WHAT YOU HAVE TO DO: Tally the lines below that include the string "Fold". Reply with the total only.

......

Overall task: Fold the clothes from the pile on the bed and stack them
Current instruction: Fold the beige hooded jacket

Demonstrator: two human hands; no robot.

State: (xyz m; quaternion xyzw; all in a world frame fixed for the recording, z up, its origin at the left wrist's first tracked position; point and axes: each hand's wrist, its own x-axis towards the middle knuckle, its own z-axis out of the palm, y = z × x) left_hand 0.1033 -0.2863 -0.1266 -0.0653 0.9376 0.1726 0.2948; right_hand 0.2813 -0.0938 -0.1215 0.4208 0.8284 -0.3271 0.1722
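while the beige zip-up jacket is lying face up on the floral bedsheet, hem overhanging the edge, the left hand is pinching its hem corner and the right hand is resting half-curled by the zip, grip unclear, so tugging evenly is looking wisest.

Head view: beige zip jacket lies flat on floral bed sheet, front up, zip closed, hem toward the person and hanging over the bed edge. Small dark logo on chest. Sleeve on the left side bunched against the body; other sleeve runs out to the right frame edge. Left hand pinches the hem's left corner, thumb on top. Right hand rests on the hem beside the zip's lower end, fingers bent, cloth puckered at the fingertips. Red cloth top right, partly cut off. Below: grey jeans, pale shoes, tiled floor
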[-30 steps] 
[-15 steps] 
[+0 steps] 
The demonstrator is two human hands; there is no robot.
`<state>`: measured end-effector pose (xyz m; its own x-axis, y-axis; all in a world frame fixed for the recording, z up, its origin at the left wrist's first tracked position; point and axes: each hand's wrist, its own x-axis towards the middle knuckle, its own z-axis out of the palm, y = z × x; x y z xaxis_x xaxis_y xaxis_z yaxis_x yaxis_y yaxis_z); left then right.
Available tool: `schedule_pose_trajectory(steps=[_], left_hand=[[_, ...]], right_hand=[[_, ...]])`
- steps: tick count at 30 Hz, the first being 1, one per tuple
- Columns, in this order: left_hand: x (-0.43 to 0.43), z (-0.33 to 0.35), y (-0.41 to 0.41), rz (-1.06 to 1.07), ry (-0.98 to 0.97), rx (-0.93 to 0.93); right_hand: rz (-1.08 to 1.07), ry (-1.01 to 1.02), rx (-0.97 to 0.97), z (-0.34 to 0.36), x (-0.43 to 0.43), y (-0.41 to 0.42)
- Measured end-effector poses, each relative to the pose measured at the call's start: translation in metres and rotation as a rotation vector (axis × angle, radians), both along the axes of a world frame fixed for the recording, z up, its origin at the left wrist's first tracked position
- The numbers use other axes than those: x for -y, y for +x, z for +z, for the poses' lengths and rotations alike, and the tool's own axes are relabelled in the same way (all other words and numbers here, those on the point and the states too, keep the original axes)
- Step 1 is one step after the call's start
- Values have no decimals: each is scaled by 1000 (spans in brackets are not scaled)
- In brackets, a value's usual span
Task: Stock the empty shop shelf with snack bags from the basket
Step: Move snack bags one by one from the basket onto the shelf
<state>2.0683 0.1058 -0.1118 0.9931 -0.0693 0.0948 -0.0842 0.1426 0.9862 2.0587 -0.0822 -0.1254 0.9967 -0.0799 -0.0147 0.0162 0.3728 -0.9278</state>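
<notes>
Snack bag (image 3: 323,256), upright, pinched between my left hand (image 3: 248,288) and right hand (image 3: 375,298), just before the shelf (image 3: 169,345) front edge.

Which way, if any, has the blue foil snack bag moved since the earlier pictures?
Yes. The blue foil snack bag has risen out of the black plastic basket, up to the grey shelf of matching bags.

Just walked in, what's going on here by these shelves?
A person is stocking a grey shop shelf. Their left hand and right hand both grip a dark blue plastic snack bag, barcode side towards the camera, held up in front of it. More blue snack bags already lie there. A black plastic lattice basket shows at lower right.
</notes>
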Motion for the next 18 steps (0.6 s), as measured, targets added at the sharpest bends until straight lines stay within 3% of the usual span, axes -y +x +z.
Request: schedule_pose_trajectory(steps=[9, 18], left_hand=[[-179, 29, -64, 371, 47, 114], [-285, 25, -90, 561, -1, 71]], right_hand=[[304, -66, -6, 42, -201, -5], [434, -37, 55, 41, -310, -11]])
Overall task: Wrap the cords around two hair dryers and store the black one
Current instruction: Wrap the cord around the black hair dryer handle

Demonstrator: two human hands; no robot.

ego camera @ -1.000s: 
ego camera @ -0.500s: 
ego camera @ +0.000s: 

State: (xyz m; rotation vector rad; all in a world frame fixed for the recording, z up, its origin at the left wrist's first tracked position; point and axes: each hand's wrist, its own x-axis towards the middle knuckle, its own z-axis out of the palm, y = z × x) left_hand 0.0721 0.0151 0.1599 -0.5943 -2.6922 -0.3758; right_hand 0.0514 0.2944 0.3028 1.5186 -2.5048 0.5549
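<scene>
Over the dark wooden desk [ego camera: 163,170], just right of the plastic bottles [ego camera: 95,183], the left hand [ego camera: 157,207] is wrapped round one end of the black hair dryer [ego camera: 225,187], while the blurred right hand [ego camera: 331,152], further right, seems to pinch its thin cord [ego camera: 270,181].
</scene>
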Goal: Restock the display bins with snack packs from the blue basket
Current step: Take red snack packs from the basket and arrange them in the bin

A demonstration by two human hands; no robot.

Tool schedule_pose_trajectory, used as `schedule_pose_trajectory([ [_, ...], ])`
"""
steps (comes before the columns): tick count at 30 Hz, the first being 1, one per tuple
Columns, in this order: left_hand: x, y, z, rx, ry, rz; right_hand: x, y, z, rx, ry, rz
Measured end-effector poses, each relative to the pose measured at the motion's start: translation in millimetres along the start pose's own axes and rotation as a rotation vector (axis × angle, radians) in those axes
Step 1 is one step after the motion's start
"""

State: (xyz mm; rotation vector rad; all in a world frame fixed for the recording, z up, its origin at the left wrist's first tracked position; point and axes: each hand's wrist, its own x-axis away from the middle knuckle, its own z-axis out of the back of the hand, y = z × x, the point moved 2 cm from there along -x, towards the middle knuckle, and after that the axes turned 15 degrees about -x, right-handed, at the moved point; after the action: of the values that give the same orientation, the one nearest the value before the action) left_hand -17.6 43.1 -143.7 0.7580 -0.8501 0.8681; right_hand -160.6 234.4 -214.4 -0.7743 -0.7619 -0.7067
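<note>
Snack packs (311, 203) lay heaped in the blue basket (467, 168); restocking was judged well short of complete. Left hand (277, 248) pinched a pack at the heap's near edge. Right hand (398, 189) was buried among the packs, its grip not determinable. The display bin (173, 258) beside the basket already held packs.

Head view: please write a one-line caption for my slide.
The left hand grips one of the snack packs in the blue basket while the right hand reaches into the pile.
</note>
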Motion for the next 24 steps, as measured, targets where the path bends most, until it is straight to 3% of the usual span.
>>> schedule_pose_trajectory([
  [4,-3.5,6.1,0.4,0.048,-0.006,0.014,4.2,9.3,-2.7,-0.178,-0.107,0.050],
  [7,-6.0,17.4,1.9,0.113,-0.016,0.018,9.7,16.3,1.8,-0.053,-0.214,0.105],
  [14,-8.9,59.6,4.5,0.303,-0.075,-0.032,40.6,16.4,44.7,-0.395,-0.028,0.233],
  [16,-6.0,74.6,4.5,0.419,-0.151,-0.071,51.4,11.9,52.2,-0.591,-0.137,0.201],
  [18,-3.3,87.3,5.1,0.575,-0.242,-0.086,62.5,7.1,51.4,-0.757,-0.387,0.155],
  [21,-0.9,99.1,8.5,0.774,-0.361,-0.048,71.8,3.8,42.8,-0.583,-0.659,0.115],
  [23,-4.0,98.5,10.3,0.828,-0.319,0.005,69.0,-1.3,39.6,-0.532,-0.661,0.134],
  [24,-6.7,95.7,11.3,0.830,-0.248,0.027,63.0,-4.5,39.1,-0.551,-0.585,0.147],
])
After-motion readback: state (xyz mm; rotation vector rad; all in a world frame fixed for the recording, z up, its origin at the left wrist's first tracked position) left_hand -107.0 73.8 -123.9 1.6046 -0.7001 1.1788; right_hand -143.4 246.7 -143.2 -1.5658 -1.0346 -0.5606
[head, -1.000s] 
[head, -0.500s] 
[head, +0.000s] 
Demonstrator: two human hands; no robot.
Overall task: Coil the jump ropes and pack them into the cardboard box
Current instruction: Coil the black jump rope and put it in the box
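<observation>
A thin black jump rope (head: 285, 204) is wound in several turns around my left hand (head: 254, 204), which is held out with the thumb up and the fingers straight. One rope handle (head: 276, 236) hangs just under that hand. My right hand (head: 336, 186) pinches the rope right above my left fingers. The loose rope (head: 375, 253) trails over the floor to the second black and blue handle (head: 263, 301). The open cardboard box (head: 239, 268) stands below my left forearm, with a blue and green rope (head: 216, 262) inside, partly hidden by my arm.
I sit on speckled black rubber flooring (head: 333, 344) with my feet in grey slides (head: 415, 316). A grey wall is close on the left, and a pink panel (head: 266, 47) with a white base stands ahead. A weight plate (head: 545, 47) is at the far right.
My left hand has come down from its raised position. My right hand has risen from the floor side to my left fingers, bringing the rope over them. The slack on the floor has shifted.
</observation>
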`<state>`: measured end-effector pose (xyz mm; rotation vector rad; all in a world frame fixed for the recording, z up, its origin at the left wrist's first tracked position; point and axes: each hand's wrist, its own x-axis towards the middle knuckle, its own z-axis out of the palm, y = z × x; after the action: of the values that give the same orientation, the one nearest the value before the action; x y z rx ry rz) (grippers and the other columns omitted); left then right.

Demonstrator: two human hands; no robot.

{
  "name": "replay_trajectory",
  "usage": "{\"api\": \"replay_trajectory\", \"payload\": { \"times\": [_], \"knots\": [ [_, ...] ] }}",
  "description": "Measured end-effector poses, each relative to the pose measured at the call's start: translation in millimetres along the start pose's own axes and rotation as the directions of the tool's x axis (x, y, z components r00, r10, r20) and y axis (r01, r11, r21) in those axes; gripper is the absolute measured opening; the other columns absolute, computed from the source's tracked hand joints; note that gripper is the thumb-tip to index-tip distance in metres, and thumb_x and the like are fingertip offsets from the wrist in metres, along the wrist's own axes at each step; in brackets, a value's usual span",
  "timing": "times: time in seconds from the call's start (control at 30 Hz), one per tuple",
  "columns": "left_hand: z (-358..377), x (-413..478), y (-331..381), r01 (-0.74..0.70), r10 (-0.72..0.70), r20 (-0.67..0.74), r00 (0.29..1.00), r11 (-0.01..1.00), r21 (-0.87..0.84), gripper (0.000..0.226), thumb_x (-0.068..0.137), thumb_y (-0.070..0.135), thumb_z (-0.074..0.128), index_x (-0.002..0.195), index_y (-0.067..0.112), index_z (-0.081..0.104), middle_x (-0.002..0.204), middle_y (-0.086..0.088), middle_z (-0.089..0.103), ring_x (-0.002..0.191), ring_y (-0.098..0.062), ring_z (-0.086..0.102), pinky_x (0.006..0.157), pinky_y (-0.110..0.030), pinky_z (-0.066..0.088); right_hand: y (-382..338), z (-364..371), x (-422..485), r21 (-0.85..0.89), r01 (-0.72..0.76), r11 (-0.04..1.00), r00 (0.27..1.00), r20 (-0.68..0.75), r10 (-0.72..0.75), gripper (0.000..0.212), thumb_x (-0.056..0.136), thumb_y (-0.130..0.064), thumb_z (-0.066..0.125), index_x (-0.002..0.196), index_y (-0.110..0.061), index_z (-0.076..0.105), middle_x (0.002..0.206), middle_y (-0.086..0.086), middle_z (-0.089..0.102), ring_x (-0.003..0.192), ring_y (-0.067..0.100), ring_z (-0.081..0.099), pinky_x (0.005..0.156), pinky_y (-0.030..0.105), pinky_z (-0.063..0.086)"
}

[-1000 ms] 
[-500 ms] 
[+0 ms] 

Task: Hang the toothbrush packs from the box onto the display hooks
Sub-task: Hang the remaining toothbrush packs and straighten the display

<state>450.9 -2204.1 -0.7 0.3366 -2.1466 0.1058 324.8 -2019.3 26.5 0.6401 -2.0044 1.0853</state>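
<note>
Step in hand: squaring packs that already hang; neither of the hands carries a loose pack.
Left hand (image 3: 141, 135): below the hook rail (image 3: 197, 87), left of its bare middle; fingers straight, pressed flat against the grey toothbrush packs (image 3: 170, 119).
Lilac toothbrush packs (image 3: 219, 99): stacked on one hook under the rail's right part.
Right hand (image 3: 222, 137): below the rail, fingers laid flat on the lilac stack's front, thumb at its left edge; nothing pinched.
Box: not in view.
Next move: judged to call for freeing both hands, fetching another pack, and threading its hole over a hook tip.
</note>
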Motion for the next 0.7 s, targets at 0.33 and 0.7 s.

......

TASK ANSWER: 2